(MATERIAL PROVIDED begins)
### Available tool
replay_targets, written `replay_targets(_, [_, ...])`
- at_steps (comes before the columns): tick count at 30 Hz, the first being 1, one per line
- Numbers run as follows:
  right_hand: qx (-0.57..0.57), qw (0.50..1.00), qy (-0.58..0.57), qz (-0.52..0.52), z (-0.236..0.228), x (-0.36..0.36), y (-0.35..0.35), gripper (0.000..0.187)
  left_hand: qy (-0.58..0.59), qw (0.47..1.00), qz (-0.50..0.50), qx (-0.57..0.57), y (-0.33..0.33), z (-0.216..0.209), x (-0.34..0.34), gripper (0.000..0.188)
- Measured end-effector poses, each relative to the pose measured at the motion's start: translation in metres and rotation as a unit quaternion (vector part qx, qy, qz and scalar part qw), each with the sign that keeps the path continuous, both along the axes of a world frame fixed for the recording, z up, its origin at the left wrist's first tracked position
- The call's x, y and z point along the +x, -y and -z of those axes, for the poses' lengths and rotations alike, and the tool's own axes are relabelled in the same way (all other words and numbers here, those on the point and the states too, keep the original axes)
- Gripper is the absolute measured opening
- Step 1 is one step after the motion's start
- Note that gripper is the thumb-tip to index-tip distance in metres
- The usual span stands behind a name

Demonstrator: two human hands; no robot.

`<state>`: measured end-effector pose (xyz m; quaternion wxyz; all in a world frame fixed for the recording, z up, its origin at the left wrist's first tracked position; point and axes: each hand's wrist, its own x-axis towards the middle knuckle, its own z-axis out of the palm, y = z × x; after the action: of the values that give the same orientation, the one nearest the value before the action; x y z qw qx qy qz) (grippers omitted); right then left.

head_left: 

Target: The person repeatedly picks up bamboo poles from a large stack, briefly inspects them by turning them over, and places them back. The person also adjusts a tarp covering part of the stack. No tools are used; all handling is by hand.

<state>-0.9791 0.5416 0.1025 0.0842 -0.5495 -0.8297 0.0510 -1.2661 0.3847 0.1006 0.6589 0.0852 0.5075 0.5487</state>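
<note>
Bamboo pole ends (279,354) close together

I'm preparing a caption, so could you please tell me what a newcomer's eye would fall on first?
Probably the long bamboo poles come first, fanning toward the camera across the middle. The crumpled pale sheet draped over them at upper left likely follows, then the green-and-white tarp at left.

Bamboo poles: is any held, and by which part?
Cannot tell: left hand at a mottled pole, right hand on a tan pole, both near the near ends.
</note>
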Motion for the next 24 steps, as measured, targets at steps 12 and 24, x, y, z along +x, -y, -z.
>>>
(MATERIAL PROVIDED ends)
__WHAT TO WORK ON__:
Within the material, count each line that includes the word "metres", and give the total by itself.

__WRITTEN SOLUTION__:
2